Только сказал — тут же дверь распахнулась и комом ввалился в келью капрал-сотник, особо приближённый к отцу-инквизитору вояка. На ногах еле держится, руками попутные предметы задевает, хрипит пропитым баском:
— Чудо! Чудо произошло, хозяин! — шлёпнулся на колени, волосы на себе дерёт. — Мужик тот, что давеча в темнице преставился, невероятным образом воскрес и ожил!
Отец Панкраций от вояки отстранился, капюшон поправил — невидимость свою проступившую прикрыл.
— Пошёл вон, болван пьяный! Проспись, быдла военная, я с тобой вечером разберусь!
— Не вели, хозяин, казнить… — воет капрал. — Не пьян я вовсе, лишь слегка похмельный, а шатаюсь потому, что чудом тем ослеплён маленько, своими глазами его видел! Да вот тут два служки дожидаются, которые мужика того хоронить несли, — они подтвердят, хозяин милостивый! Не донесли!
Панкраций ничего не сказал, только рванулся к дверям и велел доставленных служек быстро в зал ввести. Те, как вошли, на колени пред инквизитором бухнулись и крестятся суетно. Отец Панкраций как рявкнет на них:
— Отставить! На ноги встать, носами не шмыгать! Рассказывайте, пескари, по-человечески, по порядку, а не то я вас в нижний этаж спущу без лифта, на другом уровне разговаривать будем!

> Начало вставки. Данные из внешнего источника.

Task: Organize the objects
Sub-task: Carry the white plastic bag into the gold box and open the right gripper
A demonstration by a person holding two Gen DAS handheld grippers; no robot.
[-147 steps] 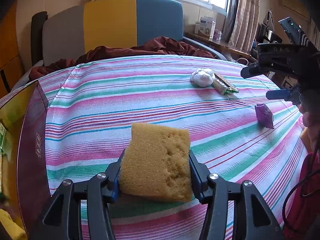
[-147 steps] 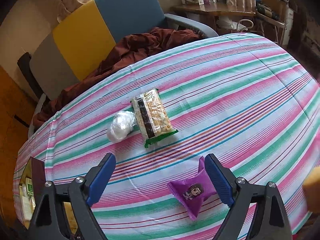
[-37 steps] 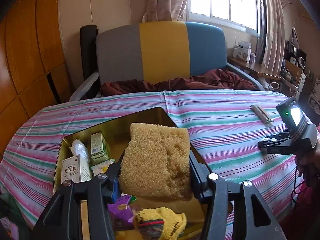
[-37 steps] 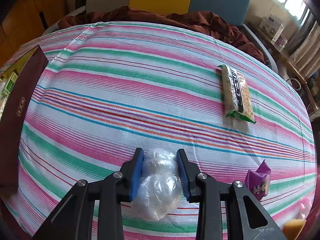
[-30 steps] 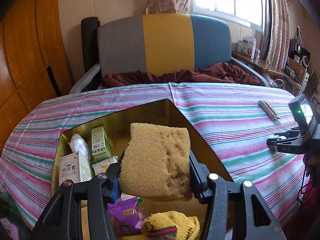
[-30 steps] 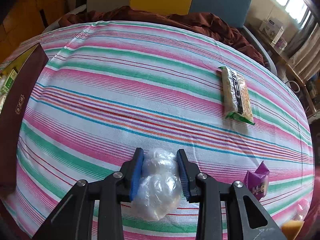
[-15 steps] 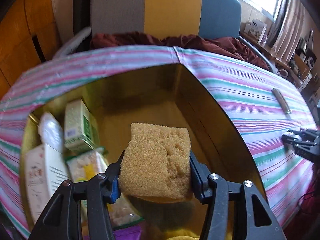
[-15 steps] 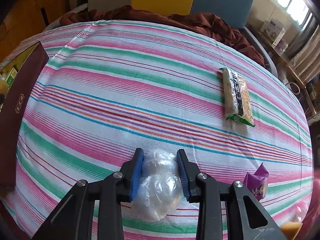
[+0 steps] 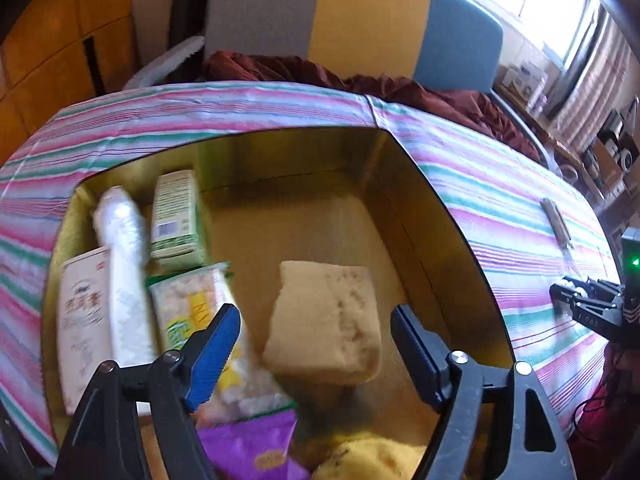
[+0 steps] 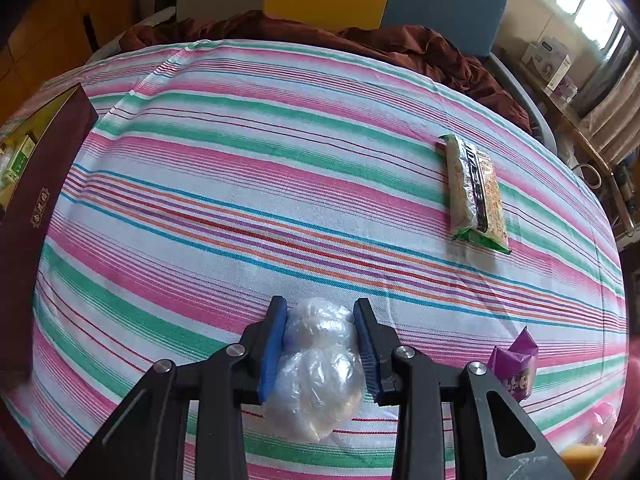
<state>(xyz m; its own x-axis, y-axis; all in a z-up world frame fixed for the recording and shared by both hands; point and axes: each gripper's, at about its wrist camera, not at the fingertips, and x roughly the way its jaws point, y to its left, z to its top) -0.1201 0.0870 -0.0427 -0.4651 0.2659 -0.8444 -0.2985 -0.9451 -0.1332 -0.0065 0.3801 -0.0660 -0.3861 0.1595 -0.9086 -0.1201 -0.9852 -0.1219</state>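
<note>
My left gripper (image 9: 316,316) is open over a gold-lined box (image 9: 424,216). A yellow sponge (image 9: 324,320) lies free between its jaws, down in the box. The box also holds a green carton (image 9: 176,216), a white wrapped roll (image 9: 124,264), a white carton (image 9: 80,320), a snack pack (image 9: 196,312), a purple packet (image 9: 248,448) and a yellow knit item (image 9: 372,460). My right gripper (image 10: 320,332) is shut on a clear plastic-wrapped ball (image 10: 316,372) above the striped tablecloth (image 10: 240,200). The right gripper also shows in the left wrist view (image 9: 576,304).
A long snack bar pack (image 10: 476,192) lies on the cloth at the far right. A purple packet (image 10: 516,368) lies near the right edge. The box's dark red side (image 10: 36,188) shows at the left. A striped chair with a maroon cloth (image 10: 360,40) stands behind the table.
My left gripper has lowered over the box, opened and let go of the sponge, which now lies in the box. The right gripper still holds the wrapped ball and has barely moved.
</note>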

Служки, как только про нижний этаж услышали, тотчас креститься и носом шмыгать прекратили, вытянулись по стойке смирно. Уж кто-кто, а они-то знали, что там, на нижних этажах, делается. Поняли ребята, что к чему, и сразу выказали готовность отвечать на любые вопросы.
— Тут дело такое… — начал первый служка и на второго скосился: мол, помогай!